No. It is not appropriate to ask for an extension of a certain period of time so that you can submit your application by a certain date. However, it is recommended that ESI extension requests be submitted in a timely manner. As with all requests for extensions, you must explicitly describe your time away from research along with the reason for and the nature of the hiatus.
Generally, non-research, service payback time is eligible for an extension. All requests are evaluated on a case-by-case basis and the extension committee may request additional supporting information.
Time spent fulfilling a payback obligation to an employer is generally acceptable. Note that time spent in research while fulfilling the payback obligation should not be included in the time requested.
Generally, no. Investigators generally use such time to advance their research, such as performing experiments in colleagues’ labs to keep their research going, and/or writing publications or grant applications that are directly relevant to their research. If you feel there were extraordinary circumstances involved, please explain in your request.
No. The tenure clock is not related to ESI status. ESI status may be extended for reasons that can include medical concerns, disability, family care responsibilities, extended periods of clinical training, natural disasters, and active duty military service. It is possible that these same circumstances may have prompted the tenure clock extension, but changes in the tenure clock will not be considered as a reason for extension of ESI status.
Postdoctoral training is not time away from research, and therefore is not considered a valid reason for an extension.
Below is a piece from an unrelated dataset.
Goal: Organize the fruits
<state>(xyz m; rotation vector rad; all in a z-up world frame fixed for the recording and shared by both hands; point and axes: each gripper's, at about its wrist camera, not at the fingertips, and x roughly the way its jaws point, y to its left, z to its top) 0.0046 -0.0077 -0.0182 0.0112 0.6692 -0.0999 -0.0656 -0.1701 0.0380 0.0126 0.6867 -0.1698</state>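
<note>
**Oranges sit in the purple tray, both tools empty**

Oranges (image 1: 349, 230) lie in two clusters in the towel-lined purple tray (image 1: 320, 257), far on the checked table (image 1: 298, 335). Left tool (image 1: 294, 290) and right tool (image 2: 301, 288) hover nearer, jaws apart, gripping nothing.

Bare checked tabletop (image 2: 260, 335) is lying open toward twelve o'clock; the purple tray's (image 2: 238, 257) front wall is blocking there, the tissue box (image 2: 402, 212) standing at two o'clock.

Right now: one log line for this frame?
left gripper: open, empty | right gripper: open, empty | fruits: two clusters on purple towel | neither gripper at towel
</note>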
In addition, didactic training that is expected in a standard postdoctoral position (such as attending lab meetings, presenting or attending conferences, or participating in the occasional university course) should not be considered grounds for an extension.
The ESI status of the PD/PI(s), on any R01 Equivalent application will be determined at the time of submission. If the PD/PI(s) on the application is/are classified as ESI on the date the application is successfully submitted to Grants.gov, the application will be flagged as ESI and will receive special consideration during the review and funding process. If the application status does not correctly reflect the ESI or NI status on the day of submission, contact ESINIH@od.nih.gov.
There is a 13 month period during which an investigator can submit the A1 resubmission application to retain ESI status. That is, if an original application is flagged as an ESI application and it is resubmitted as an amended application (A1) within 13 months after the submission date of the original application, it will retain its ESI status even if your eligibility period has expired. However, if the resubmission application (A1) is submitted more than 13 months after the submission date of the original application, the ESI status will be recalculated based on the submission date of the resubmitted application. In addition, if you have successfully competed for a substantial NIH research award at the time of submitting the A1 resubmission, then you cannot have ESI status.